> **Source data**
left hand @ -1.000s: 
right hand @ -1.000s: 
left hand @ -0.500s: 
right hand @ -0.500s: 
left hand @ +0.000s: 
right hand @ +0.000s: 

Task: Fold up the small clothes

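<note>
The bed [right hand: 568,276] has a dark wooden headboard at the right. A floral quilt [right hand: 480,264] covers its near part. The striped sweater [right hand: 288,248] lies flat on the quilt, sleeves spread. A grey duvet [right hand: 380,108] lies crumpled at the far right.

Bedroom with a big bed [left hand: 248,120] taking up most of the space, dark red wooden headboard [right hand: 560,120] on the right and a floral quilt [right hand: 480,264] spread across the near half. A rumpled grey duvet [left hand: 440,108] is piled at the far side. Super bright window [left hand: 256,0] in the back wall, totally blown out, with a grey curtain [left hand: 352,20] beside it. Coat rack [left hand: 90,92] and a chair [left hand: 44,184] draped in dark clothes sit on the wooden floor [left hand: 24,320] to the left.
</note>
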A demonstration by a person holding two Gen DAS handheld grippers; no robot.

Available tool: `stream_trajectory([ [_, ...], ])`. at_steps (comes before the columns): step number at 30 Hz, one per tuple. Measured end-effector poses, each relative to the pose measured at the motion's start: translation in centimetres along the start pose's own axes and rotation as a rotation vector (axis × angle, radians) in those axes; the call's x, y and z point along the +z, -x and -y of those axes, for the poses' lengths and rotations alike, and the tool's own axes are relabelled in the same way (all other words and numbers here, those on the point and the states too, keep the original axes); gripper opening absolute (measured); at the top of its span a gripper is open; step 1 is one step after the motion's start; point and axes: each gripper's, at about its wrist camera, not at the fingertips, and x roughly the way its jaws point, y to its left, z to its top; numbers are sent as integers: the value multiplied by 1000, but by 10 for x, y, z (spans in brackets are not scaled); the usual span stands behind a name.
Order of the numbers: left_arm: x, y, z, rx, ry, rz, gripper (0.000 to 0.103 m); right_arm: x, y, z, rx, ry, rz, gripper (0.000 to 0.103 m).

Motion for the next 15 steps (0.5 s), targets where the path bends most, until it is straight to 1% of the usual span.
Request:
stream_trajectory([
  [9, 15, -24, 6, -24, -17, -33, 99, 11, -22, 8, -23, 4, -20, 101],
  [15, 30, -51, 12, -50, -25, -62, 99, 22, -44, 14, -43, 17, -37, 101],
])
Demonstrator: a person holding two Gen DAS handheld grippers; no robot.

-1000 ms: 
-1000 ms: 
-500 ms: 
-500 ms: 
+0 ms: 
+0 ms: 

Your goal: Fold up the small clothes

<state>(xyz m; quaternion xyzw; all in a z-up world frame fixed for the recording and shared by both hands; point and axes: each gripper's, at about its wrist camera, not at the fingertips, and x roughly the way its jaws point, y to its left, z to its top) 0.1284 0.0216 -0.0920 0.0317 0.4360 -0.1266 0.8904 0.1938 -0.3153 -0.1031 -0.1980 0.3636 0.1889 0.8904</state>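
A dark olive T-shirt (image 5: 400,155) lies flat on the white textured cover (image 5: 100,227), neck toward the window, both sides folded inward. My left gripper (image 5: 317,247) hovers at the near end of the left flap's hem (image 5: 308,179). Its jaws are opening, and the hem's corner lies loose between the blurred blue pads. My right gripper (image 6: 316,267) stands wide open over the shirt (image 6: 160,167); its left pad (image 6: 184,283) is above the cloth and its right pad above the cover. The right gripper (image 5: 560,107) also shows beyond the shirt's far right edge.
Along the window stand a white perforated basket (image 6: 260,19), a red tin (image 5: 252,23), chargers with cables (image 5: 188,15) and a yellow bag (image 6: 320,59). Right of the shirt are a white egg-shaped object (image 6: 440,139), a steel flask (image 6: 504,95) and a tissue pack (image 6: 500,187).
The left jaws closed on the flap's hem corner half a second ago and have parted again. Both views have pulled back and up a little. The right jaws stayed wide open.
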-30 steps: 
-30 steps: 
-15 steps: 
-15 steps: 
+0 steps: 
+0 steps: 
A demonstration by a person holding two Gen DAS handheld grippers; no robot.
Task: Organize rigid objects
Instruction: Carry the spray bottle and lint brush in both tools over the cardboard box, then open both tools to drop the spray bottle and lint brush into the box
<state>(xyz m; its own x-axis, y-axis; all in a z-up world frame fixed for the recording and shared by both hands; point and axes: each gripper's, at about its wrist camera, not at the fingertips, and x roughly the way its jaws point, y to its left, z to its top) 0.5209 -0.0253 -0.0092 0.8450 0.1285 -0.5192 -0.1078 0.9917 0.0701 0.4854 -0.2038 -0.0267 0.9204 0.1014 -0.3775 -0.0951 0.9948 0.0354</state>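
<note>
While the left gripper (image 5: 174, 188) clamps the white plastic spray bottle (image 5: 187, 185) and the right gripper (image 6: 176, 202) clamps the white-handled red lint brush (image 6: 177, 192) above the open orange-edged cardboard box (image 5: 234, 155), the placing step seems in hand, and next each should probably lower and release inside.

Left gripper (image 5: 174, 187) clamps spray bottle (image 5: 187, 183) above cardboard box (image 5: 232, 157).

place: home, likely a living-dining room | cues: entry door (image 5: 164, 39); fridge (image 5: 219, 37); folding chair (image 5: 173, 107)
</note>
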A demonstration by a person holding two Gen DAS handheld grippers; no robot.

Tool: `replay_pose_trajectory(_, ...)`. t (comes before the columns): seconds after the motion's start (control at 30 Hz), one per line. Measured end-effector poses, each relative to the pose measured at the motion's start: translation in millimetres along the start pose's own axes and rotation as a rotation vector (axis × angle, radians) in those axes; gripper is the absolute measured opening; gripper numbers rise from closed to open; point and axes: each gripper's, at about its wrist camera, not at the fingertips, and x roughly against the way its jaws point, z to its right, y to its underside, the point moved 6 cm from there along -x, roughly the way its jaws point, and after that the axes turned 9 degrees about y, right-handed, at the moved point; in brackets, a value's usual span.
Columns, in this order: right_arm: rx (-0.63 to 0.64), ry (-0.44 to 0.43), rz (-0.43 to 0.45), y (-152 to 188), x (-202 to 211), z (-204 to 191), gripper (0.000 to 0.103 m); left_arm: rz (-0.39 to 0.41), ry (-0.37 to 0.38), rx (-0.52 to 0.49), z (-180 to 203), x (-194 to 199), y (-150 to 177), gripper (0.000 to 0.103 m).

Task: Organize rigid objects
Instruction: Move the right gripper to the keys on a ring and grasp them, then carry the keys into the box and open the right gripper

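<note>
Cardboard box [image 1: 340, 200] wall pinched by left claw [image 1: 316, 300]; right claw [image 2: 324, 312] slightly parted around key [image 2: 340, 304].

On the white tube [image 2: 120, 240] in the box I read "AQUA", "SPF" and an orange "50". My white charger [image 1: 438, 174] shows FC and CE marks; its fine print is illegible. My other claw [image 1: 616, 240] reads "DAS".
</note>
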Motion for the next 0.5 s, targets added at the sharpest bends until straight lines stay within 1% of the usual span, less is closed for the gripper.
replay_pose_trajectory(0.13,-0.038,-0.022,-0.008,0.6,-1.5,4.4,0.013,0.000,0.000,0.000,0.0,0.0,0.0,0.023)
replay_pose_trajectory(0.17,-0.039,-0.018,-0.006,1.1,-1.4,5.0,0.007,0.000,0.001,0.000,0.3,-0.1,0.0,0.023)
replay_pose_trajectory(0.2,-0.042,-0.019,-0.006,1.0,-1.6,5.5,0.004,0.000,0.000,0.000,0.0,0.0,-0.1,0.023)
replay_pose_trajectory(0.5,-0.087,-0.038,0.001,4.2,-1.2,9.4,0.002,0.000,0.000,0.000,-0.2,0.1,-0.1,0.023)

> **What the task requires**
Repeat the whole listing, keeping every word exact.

> **Solution to this problem**
left hand @ -1.000s: 
right hand @ -1.000s: 
left hand @ -0.500s: 
right hand @ -0.500s: 
left hand @ +0.000s: 
right hand @ +0.000s: 

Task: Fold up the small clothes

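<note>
The bed [right hand: 568,276] has a dark wooden headboard at the right. A floral quilt [right hand: 480,264] covers its near part. The striped sweater [right hand: 288,248] lies flat on the quilt, sleeves spread. A grey duvet [right hand: 380,108] lies crumpled at the far right.

Bedroom with a big bed [left hand: 248,120] taking up most of the space, dark red wooden headboard [right hand: 560,120] on the right and a floral quilt [right hand: 480,264] spread across the near half. A rumpled grey duvet [left hand: 440,108] is piled at the far side. Super bright window [left hand: 256,0] in the back wall, totally blown out, with a grey curtain [left hand: 352,20] beside it. Coat rack [left hand: 90,92] and a chair [left hand: 44,184] draped in dark clothes sit on the wooden floor [left hand: 24,320] to the left.
</note>
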A demonstration by a person holding two Gen DAS handheld grippers; no robot.

Available tool: `stream_trajectory([ [_, ...], ])`. at_steps (comes before the columns): step number at 30 Hz, one per tuple. Measured end-effector poses, each relative to the pose measured at the motion's start: translation in centimetres along the start pose's own axes and rotation as a rotation vector (axis × angle, radians) in those axes; the call's x, y and z point along the +z, -x and -y of those axes, for the poses' lengths and rotations alike, and the tool's own axes are relabelled in the same way (all other words and numbers here, those on the point and the states too, keep the original axes); gripper opening absolute (measured); at the top of its span a gripper is open; step 1 is one step after the motion's start; point and axes: each gripper's, at about its wrist camera, not at the fingertips, and x roughly the way its jaws point, y to its left, z to its top; numbers are sent as integers: the value multiplied by 1000, but by 10 for x, y, z (spans in brackets are not scaled); the usual span stands behind a name.
Order of the numbers: left_arm: x, y, z, rx, ry, rz, gripper (0.000 to 0.103 m); right_arm: x, y, z, rx, ry, rz, gripper (0.000 to 0.103 m).

Motion for the next 15 steps (0.5 s), targets where the path bends most, until it is straight to 1% of the usual span.
Request:
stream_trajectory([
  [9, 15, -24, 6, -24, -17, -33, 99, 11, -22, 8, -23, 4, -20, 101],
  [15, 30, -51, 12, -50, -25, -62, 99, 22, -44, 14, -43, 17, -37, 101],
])
Demonstrator: a person holding two Gen DAS handheld grippers; no robot.

-1000 ms: 
-1000 ms: 
-500 ms: 
-500 ms: 
+0 ms: 
+0 ms: 

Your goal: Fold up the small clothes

<state>(xyz m; quaternion xyzw; all in a z-up world frame fixed for the recording and shared by both hands; point and axes: each gripper's, at about its wrist camera, not at the fingertips, and x roughly the way its jaws point, y to its left, z to its top) 0.1284 0.0216 -0.0920 0.0317 0.4360 -0.1266 0.8904 0.1938 -0.3153 -0.1031 -0.1980 0.3636 0.1889 0.8904</state>
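A dark olive T-shirt (image 5: 400,155) lies flat on the white textured cover (image 5: 100,227), neck toward the window, both sides folded inward. My left gripper (image 5: 317,247) hovers at the near end of the left flap's hem (image 5: 308,179). Its jaws are opening, and the hem's corner lies loose between the blurred blue pads. My right gripper (image 6: 316,267) stands wide open over the shirt (image 6: 160,167); its left pad (image 6: 184,283) is above the cloth and its right pad above the cover. The right gripper (image 5: 560,107) also shows beyond the shirt's far right edge.
Along the window stand a white perforated basket (image 6: 260,19), a red tin (image 5: 252,23), chargers with cables (image 5: 188,15) and a yellow bag (image 6: 320,59). Right of the shirt are a white egg-shaped object (image 6: 440,139), a steel flask (image 6: 504,95) and a tissue pack (image 6: 500,187).
The left jaws closed on the flap's hem corner half a second ago and have parted again. Both views have pulled back and up a little. The right jaws stayed wide open.
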-30 steps: 
-30 steps: 
-15 steps: 
-15 steps: 
+0 steps: 
+0 steps: 
A demonstration by a person holding two Gen DAS handheld grippers; no robot.
Task: Organize rigid objects
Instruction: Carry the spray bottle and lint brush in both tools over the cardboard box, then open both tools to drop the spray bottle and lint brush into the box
<state>(xyz m; its own x-axis, y-axis; all in a z-up world frame fixed for the recording and shared by both hands; point and axes: each gripper's, at about its wrist camera, not at the fingertips, and x roughly the way its jaws point, y to its left, z to its top) 0.5209 -0.0253 -0.0092 0.8450 0.1285 -0.5192 -0.1078 0.9917 0.0701 0.4854 -0.2038 -0.0267 0.9204 0.1014 -0.3775 -0.0951 0.9948 0.0354</state>
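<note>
While the left gripper (image 5: 174, 188) clamps the white plastic spray bottle (image 5: 187, 185) and the right gripper (image 6: 176, 202) clamps the white-handled red lint brush (image 6: 177, 192) above the open orange-edged cardboard box (image 5: 234, 155), the placing step seems in hand, and next each should probably lower and release inside.

Left gripper (image 5: 174, 187) clamps spray bottle (image 5: 187, 183) above cardboard box (image 5: 232, 157).

place: home, likely a living-dining room | cues: entry door (image 5: 164, 39); fridge (image 5: 219, 37); folding chair (image 5: 173, 107)
</note>
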A demonstration by a person holding two Gen DAS handheld grippers; no robot.

Tool: `replay_pose_trajectory(_, ...)`. t (comes before the columns): seconds after the motion's start (control at 30 Hz), one per line. Measured end-effector poses, each relative to the pose measured at the motion's start: translation in millimetres along the start pose's own axes and rotation as a rotation vector (axis × angle, radians) in those axes; gripper is the absolute measured opening; gripper numbers rise from closed to open; point and axes: each gripper's, at about its wrist camera, not at the fingertips, and x roughly against the way its jaws point, z to its right, y to its underside, the point moved 6 cm from there along -x, roughly the way its jaws point, and after that the axes turned 9 degrees about y, right-handed, at the moved point; in brackets, a value's usual span.
Columns, in this order: right_arm: rx (-0.63 to 0.64), ry (-0.44 to 0.43), rz (-0.43 to 0.45), y (-152 to 188), x (-202 to 211), z (-204 to 191), gripper (0.000 to 0.103 m); left_arm: rz (-0.39 to 0.41), ry (-0.37 to 0.38), rx (-0.52 to 0.49), z (-180 to 203), x (-194 to 199), y (-150 to 177), gripper (0.000 to 0.103 m).

Task: Organize rigid objects
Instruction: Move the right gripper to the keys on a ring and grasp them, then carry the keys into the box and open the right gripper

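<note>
Cardboard box [image 1: 340, 200] wall pinched by left claw [image 1: 316, 300]; right claw [image 2: 324, 312] slightly parted around key [image 2: 340, 304].

On the white tube [image 2: 120, 240] in the box I read "AQUA", "SPF" and an orange "50". My white charger [image 1: 438, 174] shows FC and CE marks; its fine print is illegible. My other claw [image 1: 616, 240] reads "DAS".
</note>
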Motion for the next 0.5 s, targets added at the sharpest bends until straight lines stay within 1% of the usual span, less is closed for the gripper.
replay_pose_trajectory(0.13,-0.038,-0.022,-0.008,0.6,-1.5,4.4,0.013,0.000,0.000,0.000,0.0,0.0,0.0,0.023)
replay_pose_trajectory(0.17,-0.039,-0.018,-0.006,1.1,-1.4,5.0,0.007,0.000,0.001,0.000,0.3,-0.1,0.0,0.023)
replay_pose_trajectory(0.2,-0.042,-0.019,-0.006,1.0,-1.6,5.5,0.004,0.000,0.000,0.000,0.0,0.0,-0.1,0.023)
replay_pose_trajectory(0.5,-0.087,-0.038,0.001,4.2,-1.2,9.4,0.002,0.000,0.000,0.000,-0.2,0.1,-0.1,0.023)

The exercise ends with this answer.